What is expected: Nothing in the data may be altered; restate all of it exactly.

Exercise data:

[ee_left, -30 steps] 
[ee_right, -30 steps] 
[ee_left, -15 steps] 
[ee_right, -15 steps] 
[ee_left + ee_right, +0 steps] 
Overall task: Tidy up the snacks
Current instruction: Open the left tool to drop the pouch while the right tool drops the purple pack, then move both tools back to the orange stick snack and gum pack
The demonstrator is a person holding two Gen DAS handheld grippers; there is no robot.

Result of the task:
[ee_left, -30 steps] 
[ee_right, -30 steps] 
[ee_left, -15 steps] 
[ee_right, -15 steps] 
[ee_left + ee_right, +0 steps] 
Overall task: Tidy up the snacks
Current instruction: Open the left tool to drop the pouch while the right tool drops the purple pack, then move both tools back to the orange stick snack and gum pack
The demonstrator is a person holding two Gen DAS handheld grippers; there is no robot.

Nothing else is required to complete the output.